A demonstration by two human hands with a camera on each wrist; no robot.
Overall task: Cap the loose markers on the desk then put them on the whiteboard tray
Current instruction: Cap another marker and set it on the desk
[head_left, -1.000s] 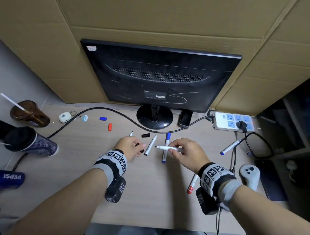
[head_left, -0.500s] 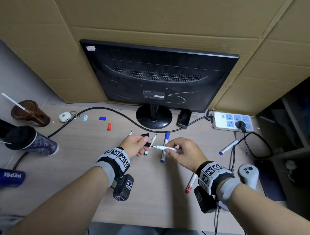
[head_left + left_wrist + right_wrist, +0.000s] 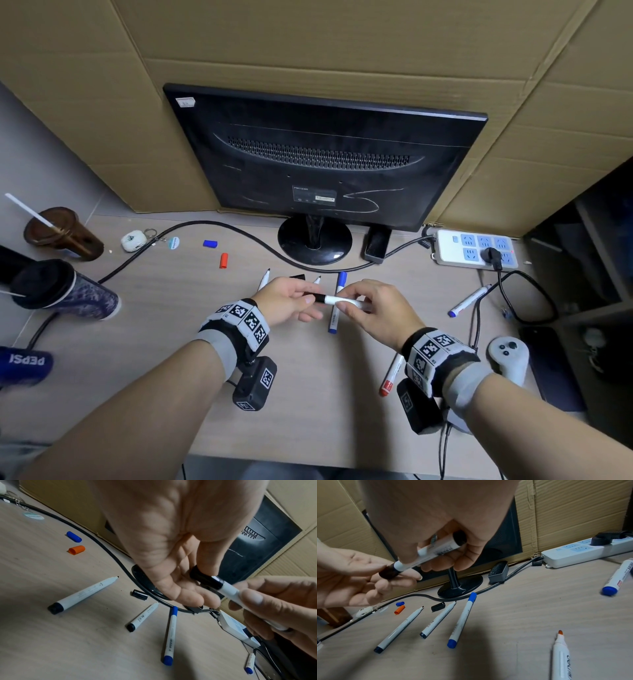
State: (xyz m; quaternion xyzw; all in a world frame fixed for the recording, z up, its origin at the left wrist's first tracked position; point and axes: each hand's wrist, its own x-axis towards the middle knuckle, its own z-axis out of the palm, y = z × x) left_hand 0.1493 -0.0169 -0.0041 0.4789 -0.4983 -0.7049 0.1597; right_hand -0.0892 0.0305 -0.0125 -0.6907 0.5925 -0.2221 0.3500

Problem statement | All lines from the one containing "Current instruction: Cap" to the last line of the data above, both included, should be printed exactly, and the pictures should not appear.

Your solution |
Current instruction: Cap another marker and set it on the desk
[head_left, -1.000s] 
[head_left, -0.500s] 
[head_left + left_wrist + right_wrist, +0.000s] 
State: (xyz m; quaternion xyzw; all in a world frame fixed for the recording, z up, its origin at the left wrist's first tracked position; point and axes: each hand's wrist, its own x-axis towards the middle knuckle, its own z-axis out of the palm, y = z × x) left_hand 0.1493 -0.0169 -0.0041 0.4789 -0.4983 -0.7049 0.1597; right_hand -0.0892 0.0305 -0.0125 -0.6907 0.5925 -0.2221 0.3500

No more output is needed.